(PROBLEM DETAILS):
From the listing below, return every line with the string "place" in it.

________________________________________

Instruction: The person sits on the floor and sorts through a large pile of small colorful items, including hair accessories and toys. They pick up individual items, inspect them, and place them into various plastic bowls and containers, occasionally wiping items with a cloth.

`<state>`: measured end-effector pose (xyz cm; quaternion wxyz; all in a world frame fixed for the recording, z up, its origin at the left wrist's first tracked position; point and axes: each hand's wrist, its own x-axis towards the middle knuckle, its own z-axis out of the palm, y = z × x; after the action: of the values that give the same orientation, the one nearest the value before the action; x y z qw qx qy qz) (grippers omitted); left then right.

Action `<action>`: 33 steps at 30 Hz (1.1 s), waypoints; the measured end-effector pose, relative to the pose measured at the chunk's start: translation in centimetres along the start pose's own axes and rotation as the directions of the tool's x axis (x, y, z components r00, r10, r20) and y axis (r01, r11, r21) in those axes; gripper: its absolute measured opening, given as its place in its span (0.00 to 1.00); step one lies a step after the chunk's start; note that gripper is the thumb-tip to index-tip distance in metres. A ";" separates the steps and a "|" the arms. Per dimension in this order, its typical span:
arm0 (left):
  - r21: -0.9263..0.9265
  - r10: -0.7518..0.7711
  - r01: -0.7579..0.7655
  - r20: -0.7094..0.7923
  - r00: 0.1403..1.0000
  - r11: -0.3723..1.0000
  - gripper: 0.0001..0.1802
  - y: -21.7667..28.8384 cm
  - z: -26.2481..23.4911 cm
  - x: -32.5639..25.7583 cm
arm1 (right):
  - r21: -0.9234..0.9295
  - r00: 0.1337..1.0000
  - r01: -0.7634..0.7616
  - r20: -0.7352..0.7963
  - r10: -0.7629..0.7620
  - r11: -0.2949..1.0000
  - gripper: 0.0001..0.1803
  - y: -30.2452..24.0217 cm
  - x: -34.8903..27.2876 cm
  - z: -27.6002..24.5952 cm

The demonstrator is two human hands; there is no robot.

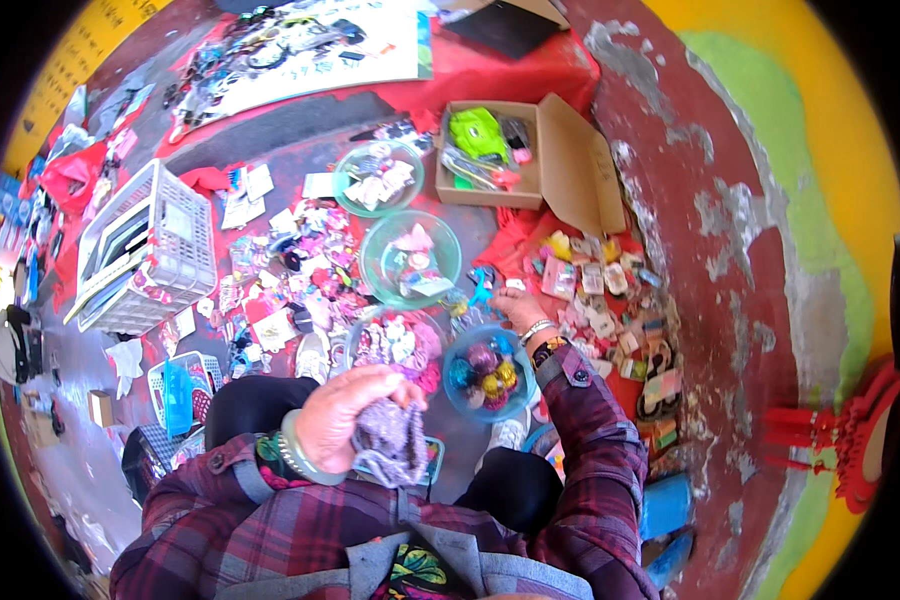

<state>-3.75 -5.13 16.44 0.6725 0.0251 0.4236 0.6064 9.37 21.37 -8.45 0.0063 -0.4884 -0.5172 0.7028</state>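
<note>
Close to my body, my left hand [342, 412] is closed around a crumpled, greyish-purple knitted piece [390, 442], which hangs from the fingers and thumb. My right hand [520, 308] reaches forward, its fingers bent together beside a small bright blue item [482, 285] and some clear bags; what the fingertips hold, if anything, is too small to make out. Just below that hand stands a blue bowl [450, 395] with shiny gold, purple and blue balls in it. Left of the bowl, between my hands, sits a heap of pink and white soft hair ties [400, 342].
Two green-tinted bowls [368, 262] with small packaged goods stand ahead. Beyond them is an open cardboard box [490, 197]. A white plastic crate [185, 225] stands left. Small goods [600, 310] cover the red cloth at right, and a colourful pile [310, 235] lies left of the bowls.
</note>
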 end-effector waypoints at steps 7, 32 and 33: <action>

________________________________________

(SOLUTION):
Instruction: The person sits on the floor and sorts through a large pile of small colorful items, including hair accessories and toys. They pick up individual items, inspect them, and place them into various plastic bowls and containers, occasionally wiping items with a cloth.
Action `<action>`: 33 steps at 30 Hz (1.1 s), waypoints; the measured end-effector pose, relative to the pose measured at the chunk's start: translation in centimetres along the start pose's own axes and rotation as the directions of the tool's x axis (x, y, z components r00, r10, r20) and y axis (r01, r11, r21) in those axes; gripper: its absolute measured opening, given as its place in its span (0.00 to 1.00); step one lies a step after the chunk's start; note that gripper is the thumb-tip to index-tip distance in metres. A ";" separates the steps and a "|" the arms. Per dimension in this order, its typical span:

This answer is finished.